- [Assigned task] The answer must consist of each line below that contains the string "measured".

=== Data shown ===

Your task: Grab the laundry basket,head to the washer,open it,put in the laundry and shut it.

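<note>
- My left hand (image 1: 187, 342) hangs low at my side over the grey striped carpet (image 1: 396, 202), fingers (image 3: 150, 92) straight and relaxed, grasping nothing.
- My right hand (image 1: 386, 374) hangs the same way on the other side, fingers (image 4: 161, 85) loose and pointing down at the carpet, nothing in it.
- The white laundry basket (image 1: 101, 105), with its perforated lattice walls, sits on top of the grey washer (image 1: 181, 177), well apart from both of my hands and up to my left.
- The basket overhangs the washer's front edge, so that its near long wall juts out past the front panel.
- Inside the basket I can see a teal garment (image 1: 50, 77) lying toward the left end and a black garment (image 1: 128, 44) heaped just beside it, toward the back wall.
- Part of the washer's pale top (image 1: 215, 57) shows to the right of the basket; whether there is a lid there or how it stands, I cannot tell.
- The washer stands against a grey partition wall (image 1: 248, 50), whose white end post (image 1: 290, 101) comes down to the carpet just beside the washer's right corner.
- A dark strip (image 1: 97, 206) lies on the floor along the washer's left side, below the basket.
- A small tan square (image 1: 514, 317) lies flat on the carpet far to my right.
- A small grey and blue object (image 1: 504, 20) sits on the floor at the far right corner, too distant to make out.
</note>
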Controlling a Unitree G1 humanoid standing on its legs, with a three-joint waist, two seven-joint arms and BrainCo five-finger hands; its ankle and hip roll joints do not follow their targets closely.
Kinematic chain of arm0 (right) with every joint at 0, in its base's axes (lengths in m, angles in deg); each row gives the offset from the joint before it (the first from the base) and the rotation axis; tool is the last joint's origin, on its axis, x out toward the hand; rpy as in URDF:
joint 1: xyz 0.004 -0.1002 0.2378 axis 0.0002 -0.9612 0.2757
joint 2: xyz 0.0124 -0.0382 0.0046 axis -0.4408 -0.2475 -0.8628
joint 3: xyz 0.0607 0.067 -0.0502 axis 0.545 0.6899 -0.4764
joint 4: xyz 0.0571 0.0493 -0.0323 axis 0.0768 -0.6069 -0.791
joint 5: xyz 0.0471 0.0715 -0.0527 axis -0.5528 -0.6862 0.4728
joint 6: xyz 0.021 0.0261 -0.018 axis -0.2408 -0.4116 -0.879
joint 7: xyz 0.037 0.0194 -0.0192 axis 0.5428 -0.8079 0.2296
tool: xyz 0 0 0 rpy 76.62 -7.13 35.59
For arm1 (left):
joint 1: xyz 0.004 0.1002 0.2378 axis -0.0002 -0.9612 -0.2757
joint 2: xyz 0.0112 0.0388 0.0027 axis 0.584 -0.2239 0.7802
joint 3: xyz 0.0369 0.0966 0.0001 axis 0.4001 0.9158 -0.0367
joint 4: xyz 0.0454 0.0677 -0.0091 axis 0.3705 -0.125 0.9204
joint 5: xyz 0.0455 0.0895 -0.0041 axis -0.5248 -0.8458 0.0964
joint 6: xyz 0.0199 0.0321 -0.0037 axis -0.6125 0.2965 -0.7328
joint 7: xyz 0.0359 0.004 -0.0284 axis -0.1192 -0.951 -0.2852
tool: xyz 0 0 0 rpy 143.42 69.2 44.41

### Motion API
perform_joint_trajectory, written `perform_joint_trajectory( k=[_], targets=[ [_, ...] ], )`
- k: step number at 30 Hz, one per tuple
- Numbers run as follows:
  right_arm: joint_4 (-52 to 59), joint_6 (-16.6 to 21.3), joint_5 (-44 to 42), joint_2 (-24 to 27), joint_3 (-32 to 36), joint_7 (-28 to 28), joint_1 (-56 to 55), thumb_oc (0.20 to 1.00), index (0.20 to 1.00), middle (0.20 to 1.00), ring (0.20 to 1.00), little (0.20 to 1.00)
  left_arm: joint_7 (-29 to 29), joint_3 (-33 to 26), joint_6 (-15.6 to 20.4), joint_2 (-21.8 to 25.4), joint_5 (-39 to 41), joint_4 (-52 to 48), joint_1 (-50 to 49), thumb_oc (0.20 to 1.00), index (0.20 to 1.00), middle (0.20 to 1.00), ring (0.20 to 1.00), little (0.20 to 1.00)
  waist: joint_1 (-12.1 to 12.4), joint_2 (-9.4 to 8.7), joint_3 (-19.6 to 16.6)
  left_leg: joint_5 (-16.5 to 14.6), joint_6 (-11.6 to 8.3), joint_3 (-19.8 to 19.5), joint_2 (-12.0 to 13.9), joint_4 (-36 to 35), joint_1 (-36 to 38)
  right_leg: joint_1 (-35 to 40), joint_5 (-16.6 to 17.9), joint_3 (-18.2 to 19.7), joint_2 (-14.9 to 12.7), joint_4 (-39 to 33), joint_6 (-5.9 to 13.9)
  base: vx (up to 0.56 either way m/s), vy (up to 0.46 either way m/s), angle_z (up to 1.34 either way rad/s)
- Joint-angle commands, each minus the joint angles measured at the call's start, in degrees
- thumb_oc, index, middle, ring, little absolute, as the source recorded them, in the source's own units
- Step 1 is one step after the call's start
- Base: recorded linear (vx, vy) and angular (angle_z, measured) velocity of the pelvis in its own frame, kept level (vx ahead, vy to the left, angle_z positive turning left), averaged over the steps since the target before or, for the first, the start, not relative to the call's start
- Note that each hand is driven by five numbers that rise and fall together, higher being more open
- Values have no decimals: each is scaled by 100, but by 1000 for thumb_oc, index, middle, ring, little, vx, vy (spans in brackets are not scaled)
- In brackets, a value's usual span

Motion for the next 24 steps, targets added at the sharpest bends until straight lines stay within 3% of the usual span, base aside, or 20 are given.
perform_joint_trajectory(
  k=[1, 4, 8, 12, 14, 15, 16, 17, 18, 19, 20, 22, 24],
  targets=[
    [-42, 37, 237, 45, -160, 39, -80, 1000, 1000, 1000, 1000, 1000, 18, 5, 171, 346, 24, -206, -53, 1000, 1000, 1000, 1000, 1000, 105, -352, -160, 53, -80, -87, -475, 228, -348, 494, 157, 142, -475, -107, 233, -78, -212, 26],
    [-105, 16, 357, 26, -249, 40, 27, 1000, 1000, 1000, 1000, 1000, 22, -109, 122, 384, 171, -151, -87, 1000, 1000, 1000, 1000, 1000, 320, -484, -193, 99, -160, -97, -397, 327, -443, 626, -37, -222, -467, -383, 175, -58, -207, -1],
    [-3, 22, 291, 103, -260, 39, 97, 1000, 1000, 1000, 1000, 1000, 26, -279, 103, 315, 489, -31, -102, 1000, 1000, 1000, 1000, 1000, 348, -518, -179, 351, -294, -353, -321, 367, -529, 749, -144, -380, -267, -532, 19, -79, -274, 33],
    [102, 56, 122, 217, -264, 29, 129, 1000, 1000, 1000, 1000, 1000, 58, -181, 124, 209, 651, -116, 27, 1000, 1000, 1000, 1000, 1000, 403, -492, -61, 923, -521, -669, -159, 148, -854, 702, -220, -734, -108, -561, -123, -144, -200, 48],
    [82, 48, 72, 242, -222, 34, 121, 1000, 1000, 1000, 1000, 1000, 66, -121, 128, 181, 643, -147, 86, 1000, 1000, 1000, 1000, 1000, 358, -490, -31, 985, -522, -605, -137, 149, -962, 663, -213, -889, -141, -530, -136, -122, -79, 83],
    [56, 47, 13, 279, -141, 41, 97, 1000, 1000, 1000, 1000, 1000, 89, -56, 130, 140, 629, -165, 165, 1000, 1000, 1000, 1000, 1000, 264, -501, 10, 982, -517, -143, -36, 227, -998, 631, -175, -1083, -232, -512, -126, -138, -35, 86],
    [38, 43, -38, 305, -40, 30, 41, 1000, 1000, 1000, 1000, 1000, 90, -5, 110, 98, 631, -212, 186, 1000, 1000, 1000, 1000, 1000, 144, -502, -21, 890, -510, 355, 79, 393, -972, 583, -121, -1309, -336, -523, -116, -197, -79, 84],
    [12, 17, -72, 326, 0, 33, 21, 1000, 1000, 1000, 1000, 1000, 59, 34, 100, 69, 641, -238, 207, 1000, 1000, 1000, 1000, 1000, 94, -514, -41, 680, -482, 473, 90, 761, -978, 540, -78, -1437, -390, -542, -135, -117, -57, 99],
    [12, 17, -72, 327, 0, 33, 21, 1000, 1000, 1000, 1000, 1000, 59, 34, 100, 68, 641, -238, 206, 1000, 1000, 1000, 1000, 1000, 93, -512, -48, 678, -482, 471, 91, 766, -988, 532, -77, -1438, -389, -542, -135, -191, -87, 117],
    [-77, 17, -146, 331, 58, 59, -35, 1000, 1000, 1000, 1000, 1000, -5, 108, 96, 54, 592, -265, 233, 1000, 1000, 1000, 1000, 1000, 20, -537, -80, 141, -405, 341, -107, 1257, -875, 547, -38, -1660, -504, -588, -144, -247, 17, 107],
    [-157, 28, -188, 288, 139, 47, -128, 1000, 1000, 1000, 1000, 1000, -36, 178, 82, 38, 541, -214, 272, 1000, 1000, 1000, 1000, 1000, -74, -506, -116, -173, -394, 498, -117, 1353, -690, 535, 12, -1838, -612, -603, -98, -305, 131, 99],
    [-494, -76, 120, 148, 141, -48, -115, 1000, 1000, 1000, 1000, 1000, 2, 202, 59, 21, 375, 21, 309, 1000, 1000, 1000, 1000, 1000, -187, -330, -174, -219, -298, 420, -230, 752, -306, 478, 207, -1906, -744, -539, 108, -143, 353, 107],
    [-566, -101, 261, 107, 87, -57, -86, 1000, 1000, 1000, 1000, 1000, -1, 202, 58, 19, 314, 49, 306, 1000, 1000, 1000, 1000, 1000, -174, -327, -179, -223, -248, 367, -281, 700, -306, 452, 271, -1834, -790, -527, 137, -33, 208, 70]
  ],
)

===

- [Expected output]
- Joint-angle commands, each minus the joint angles measured at the call's start, in degrees
- Base: recorded linear (vx, vy) and angular (angle_z, measured) velocity of the pelvis in its own frame, kept level (vx ahead, vy to the left, angle_z positive turning left), averaged over the steps since the target before or, for the first, the start, not relative to the call's start

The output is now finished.